É, turma. Ser gentil nos dias de hoje se tornou um exercício. Saber a hora certa de falar (ou de calar) também. Está a fim de dizer abobrinhas? Vai pra terapia, tem gente (boa) especializada nisso. Está a fim de descarregar suas frustrações? Vai pra uma aula de boxe, dá uma corrida, abraça uma árvore... Mas, por favor, não diga em nome da pobre-coitada da sinceridade, verdades que só irão piorar o seu dia (ou o do outro).

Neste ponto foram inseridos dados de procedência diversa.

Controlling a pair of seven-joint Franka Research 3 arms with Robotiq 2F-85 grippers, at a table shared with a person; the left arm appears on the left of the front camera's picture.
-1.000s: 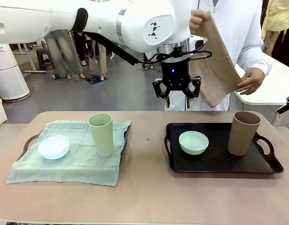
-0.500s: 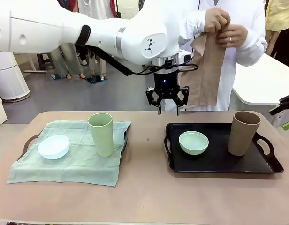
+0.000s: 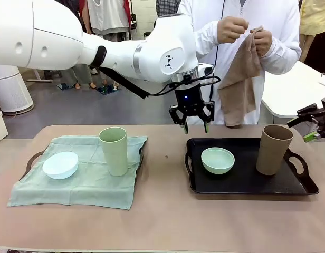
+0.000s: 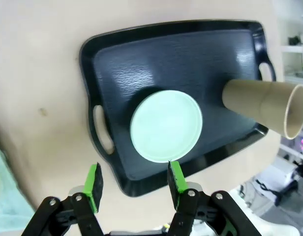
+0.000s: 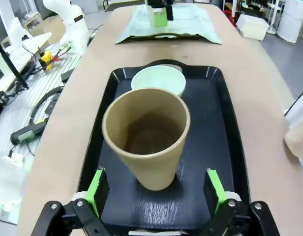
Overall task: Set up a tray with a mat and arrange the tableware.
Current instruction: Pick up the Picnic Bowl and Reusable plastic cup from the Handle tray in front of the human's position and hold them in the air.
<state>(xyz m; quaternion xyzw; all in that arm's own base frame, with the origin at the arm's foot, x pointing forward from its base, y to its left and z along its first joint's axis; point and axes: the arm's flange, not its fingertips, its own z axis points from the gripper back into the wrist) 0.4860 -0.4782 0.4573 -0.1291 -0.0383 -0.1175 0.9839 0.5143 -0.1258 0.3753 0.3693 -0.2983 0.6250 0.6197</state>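
Observation:
A black tray (image 3: 247, 178) on the right holds a mint green bowl (image 3: 217, 160) and a tan-brown tumbler (image 3: 274, 149). My left gripper (image 3: 193, 119) hangs open and empty above that tray's far left edge; from its wrist I look down on the tray (image 4: 181, 59), the bowl (image 4: 166, 125) and the tumbler (image 4: 255, 105) past my left gripper (image 4: 135, 183). My right gripper (image 3: 315, 126) is open at the right edge, its gripper (image 5: 155, 191) facing the tumbler (image 5: 146, 142) and the bowl (image 5: 159, 81). A person holds a tan mat (image 3: 239, 79) in both hands. On the left, a green mat (image 3: 88, 184) carries a whitish bowl (image 3: 60, 164) and a pale green tumbler (image 3: 113, 151).
The green mat covers a second tray, whose handle (image 3: 30, 161) shows at the left. A strip of bare table (image 3: 165, 174) lies between the two trays. A white table (image 3: 297, 89) stands behind at the right, and a white appliance (image 3: 9, 84) at the far left.
My left gripper has dropped lower over the black tray's far edge. The person has gathered the tan mat up to chest height. My right gripper has come further into view.

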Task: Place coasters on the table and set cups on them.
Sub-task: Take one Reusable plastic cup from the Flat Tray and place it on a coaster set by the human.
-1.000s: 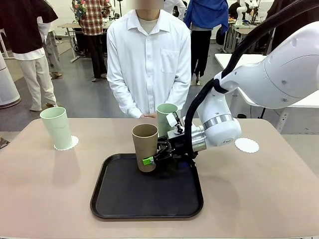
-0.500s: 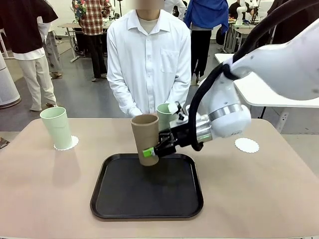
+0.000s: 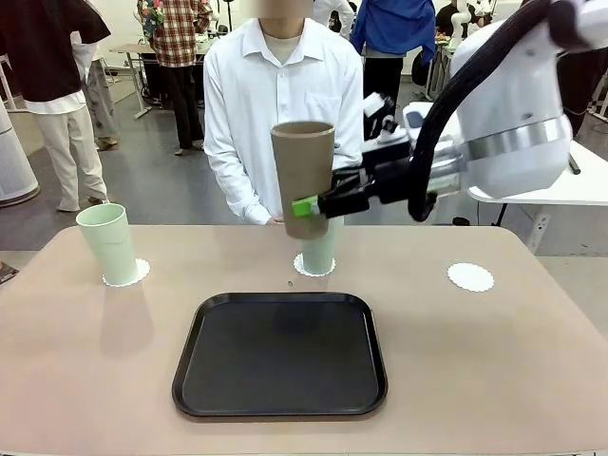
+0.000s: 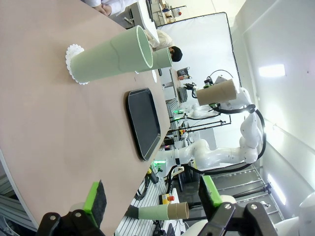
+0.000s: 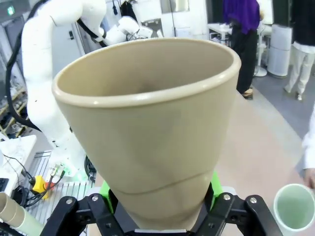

Será que antigamente era assim? Nossas avós e bisavós diziam tudo o que pensavam e ainda se orgulhavam disso? Pelo que eu me lembre, não. Mas posso estar enganada. As mulheres da minha família têm muito jogo de cintura e sempre souberam a hora certa de NÃO dizer. Porque – vamos combinar! - o que não dizemos, às vezes, é muito mais importante do que aquilo que foi dito. Será que ninguém se lembra daquelas conversas que, quando crianças, tínhamos com os adultos e eles nos ensinavam que, se não temos nada de bom a acrescentar, deveríamos ficar quietas? Escrevo isso e me lembro daquela famosa frase que sempre surge nos horóscopos e conselhos dos mais sábios: “a palavra é de prata, mas o silêncio é de ouro”.
Então tá. Se fosse fácil, não estaríamos vivendo essa crise de sinceridade mundial. Existe uma linha tênue aí. Nós adoramos falar e mostrar nossas opiniões. Expressar-se é uma das melhores coisas do mundo (e estou aqui – escrevendo - para provar). Mas quando isso prejudica (ou magoa) o outro, então é melhor pensar duas vezes, concordam? “A verdade salva!”, alguém, gritou! Sim, em alguns casos, salva. Mas, em outros, pode dar uma confusão danada. Ou gerar sentimentos que poderiam ficar fora do roteiro.
Quer exemplos simples pra ilustrar? Uma amiga está fazendo dieta a duras penas e ouviu, da professora de inglês, que parece estar mais gorda do que há um mês atrás. PRECISAVA? Mais: um rapaz saiu, após seu divórcio, com minha vizinha, e falou durante todo o primeiro encontro sobre como a ex-esposa era maluca e como atiravam objetos um no outro. SENSATO? Uma outra conhecida (que também acha que as pessoas cometem sincericídio nos primeiros encontros) saiu com um paquera incrível e disse, antes do garçom chegar, que faltou à depilação só pra não correr o risco de ceder aos encantos do moço e deixar que ele a levasse pra cama (coisa que nunca aconteceu). E a lista não para nunca: o namorado de uma prima contou que já teve um affair (antes do casal se conhecer) com uma amiga do trabalho. NECESSÁRIO? Não. Ainda mais que a mulher é o uó do penacho preto, ainda trabalha no local e minha prima agora fica se questionando sobre o mau-gosto do rapaz. (Além de fantasiar que a ex vai chegar de cinta-liga tamanho extra-extra-extra-large para trabalhar).
Pergunto a vocês: nesses casos, o que salva? A verdade ou o silêncio?
Aí vem algum boçal e me diz: a verdade dói, meu bem. Eu concordo. A verdade dói SIM e, por isso mesmo, deve ser dita com muito jeito. Entende? Eu não compreendo que moda é essa de dizer tudo o que se passa pela cabeça. Cadê o filtro, gente? Pra que tanta verdade? Ou melhor: por que essa necessidade de ser tão transparente? É alguma culpa católica? As pessoas, em nome da verdade, vão ser absolvidas por serem más ou egoístas? Por magoarem o outro? Eu vou falar uma coisa que eu guardo a sete-chaves: eu sempre desconfio de gente que se diz transparente. Dá pra confiar em alguém assim? Pra começar, quem se diz transparente, mente. Todo mundo tem seus sagrados. Seus segredos. Seus mistérios. E é bom que eles sejam preservados. Por isso, preserve-se. Preserve-os. E saiba a hora certa de se calar porque – convenhamos –a gente tem dois ouvidos e uma só boca não é à toa.